We also assume that the research team of any size is (either partially or fully) established, and hence, we will not discuss the recruitment of team members.

Mode of delivery

Each masterclass has been developed on separate repositories as standalone training materials but will be linked and cross-referenced for completeness. This modularity will allow researchers to dip in and out of the training materials and take advantage of a flexible self-paced learning format.

In the future, these masterclasses could be coupled with pre-recorded introduction and training videos (to be hosted on the Turing online learning platform and The Turing Way YouTube channel).

They can also be delivered by trainers and domain experts, who can mix and match lessons/episodes from across the two masterclasses and present them in an interactive workshop format.

Next Steps after this Training

After this masterclass we recommend our learners take these next steps:

Go through the “Introduction to Data Science and AI for senior researchers” masterclass (if not already completed)
Explore the set of resources provided at the end of each lesson for deeper dive into various technical topics required to learn or guide the application of Data and computational research best practices in real-world projects
Establish connections with other training and training materials offered by The Alan Turing Institute, The Crick Institute, The Carpentries, The Turing Way and other projects/organisations involved in the maintenance and development of this training material
Connect with other research communities and projects in open research, data science and AI that offers opportunities to develop/enhance technical skills
Collaborate with domain experts such as librarians, research software engineers, community managers, statisticians or people with specialised skills in your organisation who can provide specific support in your project.

Collaboration and aims

This course was initiated and mainly maintained by the Data Science for Biomedical Scientist by The Alan Turing Institute.
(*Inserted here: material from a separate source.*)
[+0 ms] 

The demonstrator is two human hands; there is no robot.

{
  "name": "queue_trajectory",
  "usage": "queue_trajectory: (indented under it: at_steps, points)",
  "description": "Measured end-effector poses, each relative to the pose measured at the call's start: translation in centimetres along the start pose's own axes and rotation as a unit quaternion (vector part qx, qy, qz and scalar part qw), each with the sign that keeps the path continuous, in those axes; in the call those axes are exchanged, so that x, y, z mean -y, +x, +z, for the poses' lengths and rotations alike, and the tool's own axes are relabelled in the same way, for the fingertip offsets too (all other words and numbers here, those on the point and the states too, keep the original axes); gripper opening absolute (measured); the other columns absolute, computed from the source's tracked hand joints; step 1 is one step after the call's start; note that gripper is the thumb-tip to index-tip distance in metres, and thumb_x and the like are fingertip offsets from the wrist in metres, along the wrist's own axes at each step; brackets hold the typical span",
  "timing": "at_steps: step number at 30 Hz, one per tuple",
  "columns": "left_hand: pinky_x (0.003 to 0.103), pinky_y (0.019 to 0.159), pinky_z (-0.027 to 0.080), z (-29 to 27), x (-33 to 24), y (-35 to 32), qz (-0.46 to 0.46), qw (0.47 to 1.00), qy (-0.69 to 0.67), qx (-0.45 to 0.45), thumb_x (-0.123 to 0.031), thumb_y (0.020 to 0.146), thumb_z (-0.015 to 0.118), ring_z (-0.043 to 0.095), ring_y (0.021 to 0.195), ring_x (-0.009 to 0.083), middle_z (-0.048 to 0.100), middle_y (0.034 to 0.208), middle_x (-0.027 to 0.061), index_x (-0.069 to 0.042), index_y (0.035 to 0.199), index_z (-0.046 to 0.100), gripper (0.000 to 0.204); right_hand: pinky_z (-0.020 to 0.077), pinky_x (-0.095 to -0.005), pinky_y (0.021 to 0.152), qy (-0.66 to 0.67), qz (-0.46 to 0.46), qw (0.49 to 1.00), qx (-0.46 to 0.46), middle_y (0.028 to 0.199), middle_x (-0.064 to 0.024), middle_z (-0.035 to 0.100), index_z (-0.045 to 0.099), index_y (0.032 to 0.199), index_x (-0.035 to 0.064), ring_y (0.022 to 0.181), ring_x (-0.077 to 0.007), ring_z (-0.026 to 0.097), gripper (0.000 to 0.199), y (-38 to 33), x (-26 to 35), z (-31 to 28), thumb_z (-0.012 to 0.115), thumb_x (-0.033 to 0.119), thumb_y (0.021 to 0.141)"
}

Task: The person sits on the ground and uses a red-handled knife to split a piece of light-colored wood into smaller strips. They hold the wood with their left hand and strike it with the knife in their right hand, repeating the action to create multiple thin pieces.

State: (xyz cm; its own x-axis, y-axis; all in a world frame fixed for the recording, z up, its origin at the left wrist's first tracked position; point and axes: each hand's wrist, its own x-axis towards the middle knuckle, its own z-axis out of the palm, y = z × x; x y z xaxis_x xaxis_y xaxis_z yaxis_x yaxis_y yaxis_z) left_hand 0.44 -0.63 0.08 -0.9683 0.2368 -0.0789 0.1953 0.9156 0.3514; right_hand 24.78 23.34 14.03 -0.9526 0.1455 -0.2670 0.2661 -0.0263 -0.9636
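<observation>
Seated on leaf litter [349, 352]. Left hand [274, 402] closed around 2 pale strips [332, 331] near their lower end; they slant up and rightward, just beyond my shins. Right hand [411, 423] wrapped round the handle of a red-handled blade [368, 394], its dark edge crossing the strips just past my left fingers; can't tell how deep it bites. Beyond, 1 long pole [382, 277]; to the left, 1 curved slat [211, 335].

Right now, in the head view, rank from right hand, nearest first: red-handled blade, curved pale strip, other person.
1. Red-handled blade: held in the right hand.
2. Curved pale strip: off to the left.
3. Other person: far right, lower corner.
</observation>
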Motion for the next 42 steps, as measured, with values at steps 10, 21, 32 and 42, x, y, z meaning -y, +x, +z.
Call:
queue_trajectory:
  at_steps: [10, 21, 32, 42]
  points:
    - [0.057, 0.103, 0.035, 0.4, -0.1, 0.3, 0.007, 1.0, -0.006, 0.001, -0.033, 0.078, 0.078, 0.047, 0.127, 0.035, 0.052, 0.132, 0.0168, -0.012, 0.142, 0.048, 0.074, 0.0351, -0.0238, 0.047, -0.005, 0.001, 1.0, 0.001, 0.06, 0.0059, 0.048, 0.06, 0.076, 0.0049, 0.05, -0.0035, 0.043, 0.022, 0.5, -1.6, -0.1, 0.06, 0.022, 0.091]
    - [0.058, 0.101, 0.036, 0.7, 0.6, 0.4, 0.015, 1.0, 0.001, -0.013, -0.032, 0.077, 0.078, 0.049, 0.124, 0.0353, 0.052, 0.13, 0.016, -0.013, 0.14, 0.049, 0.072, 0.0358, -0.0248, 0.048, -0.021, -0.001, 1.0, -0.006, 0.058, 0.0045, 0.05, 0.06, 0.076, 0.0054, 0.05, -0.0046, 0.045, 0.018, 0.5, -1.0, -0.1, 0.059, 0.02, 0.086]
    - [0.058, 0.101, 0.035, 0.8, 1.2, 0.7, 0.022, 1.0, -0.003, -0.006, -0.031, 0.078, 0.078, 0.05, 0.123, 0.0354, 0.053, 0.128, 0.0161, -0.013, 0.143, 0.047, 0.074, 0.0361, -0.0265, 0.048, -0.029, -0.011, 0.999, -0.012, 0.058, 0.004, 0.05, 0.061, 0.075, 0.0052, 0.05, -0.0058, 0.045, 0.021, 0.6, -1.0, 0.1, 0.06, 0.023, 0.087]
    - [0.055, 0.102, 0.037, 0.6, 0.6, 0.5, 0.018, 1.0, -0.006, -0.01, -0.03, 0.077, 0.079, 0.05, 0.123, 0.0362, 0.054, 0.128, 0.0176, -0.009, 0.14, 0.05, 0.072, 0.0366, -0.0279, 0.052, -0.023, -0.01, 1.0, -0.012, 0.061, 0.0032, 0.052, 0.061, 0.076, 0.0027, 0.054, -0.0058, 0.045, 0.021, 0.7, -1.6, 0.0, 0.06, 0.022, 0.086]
Large contribution were made by the OLS community, during book sprint events as well as asynchronous work.

Pulling together existing training materials, infrastructure support and domain expertise from The Turing Way, The Carpentries, Open Life Science and the Turing ’omics interest group, we have been designing and delivering a resource that is accessible and comprehensible for the biomedical and wet-lab biology researchers.

This project will build on two main focus areas of the Turing Institute’s AI for Science and Government research programmes: good data science practice; and effective communication to stakeholders. In building this project, we will integrate the Tools, practices and systems (TPS) Research Programme’s core values: build trustworthy systems; embed transparent reporting practices; promote inclusive interoperable design; maintain ethical integrity and encourage respectful co-creation.

Funding

Data Science for Biomedical Scientists is funded by The Alan Turing Institute’s AI for Science and Government (ASG) Research Programme. It is an extension of The Crick-Turing Biomedical Data Science Awards that strongly indicated an urgent need to provide introductory resources for data science in bioscience researchers. This project extension will leverage strategic engagement between Turing’s data science community and Crick’s biosciences communities.

Julien Colomb was funded by the Deutsche Forschungsgemeinschaft (DFG, German Research Foundation) – Project number 327654276, CRC1315, a “Collaborative Research Centre” in the domain of the neuroscience.

License

All materials are developed online openly under CC-BY 4.0 License using The Carpentries training format and The Carpentries Incubator lesson infrastructure.

Keypoints

This material is developed for mid-career and senior researchers in biomedical and biosciences fields.
This training aims to build a shared understanding and facilitate the integration of computational reproducibility in data science.